Introduced here are methods, components, devices, and systems for stress mitigation techniques implementable on a vehicle for passengers experiencing stress-related symptoms.
One innovative aspect of the subject matter described in this disclosure can be implemented in a method for implementing stress mitigation techniques for passengers within a vehicle during travel. The method includes receiving sensor data associated with physiological measurements of a passenger within the vehicle. The method also includes determining a state of the passenger based, at least in part, on the physiological measurements of the passenger and calculating a remedial action associated with the state of the passenger and vehicle. The method further includes implementing the remedial action on the vehicle to alter the state of the passenger.

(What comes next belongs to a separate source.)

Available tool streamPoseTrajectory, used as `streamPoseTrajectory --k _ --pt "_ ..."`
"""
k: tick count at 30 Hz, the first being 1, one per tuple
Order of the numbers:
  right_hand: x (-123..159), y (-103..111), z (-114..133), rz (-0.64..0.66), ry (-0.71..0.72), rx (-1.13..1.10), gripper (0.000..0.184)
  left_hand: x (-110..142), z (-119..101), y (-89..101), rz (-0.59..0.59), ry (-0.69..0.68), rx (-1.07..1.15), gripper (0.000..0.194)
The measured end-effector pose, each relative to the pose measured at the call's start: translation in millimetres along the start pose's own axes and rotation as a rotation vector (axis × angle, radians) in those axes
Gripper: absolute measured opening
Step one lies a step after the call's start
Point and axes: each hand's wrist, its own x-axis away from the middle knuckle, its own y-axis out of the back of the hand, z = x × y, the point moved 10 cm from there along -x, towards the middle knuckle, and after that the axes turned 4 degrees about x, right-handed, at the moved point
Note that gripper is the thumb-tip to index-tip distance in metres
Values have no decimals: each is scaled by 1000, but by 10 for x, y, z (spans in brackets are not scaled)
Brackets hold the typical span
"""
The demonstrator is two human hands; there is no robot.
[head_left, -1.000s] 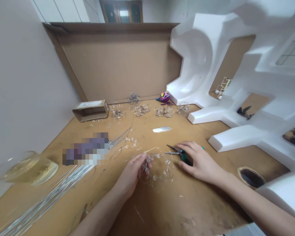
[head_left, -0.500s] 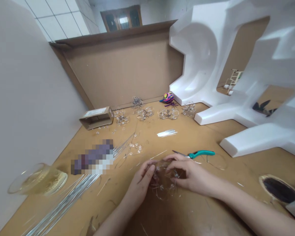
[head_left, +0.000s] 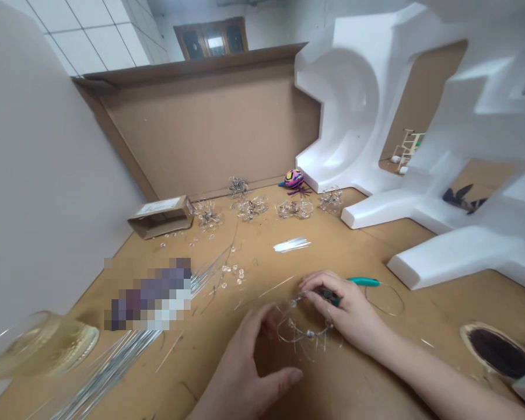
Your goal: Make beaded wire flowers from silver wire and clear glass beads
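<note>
A ring of thin wire strung with clear beads [head_left: 310,333] hangs just above the tabletop between my hands. The thumb and fingers of my right hand [head_left: 350,306] close on its upper right side. Behind that hand lie pliers with teal handles [head_left: 364,282], partly hidden by it; whether the fingers touch them I cannot tell. My left hand [head_left: 247,367] is left of the ring, thumb and fingers spread wide, holding nothing. Loose clear beads [head_left: 234,273] and several straight wires [head_left: 266,287] lie beyond my hands.
Beaded wire pieces [head_left: 294,209] stand in a row at the back, by a colourful ornament [head_left: 294,178]. A small cardboard box [head_left: 161,216], a glass bowl [head_left: 44,344] and a wire bundle [head_left: 114,361] are left. White foam [head_left: 441,251] stands right, beside a dark-filled round container [head_left: 501,347].
My left hand has let go of the beaded wire ring, moved nearer and opened. My right hand keeps the ring and has shifted slightly right, over the pliers. The camera view has shifted slightly.
</note>
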Motion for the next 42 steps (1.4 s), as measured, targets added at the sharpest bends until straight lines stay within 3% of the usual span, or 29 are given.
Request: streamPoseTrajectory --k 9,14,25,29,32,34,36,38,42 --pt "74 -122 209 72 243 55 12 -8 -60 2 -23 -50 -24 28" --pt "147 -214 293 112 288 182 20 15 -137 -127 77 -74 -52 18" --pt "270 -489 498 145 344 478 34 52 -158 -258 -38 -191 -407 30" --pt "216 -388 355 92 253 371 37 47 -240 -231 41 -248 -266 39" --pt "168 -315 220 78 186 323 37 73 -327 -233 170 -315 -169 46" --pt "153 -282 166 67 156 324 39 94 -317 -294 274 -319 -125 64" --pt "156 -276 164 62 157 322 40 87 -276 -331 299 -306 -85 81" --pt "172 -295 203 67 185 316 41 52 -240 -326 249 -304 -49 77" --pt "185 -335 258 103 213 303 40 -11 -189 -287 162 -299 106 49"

In some examples, where calculating the remedial action, the method includes inputting the sensor data and information associated with the vehicle and a travel route into a machine learning model trained on historical data associated with the vehicle and the passenger. The machine learning model can produce a remedial action inference. The method also includes utilizing the remedial action inference as the remedial action.
Another innovative aspect of the subject matter described in this disclosure can be implemented on a vehicle. The vehicle has a processing system that includes one or more processors and one or more memories coupled with the one or more processors. The processing system is configured to cause the vehicle to determine a state of a passenger based, at least in part, on sensor data associated with the physiological measurements of the passenger in the vehicle. The processing system is also configured to cause the vehicle to calculate a remedial action associated with the state of the passenger and the vehicle and implement the remedial action on the vehicle to alter the state of the passenger.

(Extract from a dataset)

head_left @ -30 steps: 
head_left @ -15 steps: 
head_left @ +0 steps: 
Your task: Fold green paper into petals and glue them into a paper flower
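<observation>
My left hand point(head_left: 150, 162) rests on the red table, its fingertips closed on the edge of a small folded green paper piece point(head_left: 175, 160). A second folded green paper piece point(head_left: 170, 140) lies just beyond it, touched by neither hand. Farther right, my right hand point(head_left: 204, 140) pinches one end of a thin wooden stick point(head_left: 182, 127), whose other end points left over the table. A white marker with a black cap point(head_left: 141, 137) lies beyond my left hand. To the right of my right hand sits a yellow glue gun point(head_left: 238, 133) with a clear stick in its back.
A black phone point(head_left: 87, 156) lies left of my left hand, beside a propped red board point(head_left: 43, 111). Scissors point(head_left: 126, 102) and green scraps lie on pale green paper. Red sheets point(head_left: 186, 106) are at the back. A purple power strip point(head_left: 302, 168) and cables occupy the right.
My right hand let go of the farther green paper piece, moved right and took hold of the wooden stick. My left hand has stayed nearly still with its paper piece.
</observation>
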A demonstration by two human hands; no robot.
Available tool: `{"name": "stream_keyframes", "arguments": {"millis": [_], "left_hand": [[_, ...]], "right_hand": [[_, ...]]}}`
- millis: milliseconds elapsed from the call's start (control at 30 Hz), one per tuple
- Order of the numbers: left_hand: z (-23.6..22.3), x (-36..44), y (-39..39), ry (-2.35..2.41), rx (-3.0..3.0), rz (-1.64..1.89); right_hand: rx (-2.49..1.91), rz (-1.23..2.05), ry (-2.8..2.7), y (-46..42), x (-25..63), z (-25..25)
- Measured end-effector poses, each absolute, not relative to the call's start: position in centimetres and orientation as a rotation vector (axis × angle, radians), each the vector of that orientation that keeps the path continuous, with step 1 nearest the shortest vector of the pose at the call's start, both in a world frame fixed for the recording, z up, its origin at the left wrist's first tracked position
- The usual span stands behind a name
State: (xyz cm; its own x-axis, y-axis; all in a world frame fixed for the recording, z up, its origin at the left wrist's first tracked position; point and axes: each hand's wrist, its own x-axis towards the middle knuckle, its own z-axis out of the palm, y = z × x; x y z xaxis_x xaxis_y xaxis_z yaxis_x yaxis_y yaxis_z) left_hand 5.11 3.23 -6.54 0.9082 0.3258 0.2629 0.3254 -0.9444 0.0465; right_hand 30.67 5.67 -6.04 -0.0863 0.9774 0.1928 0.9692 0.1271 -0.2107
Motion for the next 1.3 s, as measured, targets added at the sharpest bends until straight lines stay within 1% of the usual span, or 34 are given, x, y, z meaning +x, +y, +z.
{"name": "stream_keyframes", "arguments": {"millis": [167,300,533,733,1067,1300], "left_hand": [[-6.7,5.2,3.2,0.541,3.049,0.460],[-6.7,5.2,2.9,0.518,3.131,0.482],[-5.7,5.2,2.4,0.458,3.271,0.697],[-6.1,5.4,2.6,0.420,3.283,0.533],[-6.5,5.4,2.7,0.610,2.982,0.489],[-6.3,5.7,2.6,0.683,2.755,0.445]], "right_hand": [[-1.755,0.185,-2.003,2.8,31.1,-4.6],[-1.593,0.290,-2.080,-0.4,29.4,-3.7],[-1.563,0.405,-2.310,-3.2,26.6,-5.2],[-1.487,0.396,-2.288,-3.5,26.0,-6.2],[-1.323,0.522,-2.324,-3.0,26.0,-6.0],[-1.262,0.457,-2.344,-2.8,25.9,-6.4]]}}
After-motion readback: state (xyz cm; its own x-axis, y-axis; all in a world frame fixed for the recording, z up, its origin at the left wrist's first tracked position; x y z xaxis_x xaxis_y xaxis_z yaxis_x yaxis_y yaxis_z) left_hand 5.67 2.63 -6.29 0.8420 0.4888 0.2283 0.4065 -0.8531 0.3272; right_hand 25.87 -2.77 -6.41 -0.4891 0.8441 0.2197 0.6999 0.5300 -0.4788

An additional innovative aspect of the subject matter described in this disclosure can be implemented in one or more computer storage media. The one or more computer storage media storing computer-useable instructions that, when executed by one or more computing devices, cause the one or more computing devices to perform operations, including receiving information associated with an aircraft and a passenger within the aircraft predicting a source of passenger stress associated with the information and based, at least in part, to the passenger and the aircraft. The one or more computer storage media storing computer-useable instructions also include calculating a preemptive remedial action associated with the source of passenger stress and implementing the preemptive remedial action on the aircraft.
This summary is intended to introduce a selection of concepts in a simplified form that is further described in the detailed description section of this disclosure. The summary is not intended to identify key or essential features of the claimed subject matter, nor is it intended to aid in determining the scope of the claimed subject matter. Additional objects, advantages, and novel features of the technology will be set forth in the following description and, in part, will become apparent to those skilled in the art upon examination of the disclosure or learned through practice of the technology.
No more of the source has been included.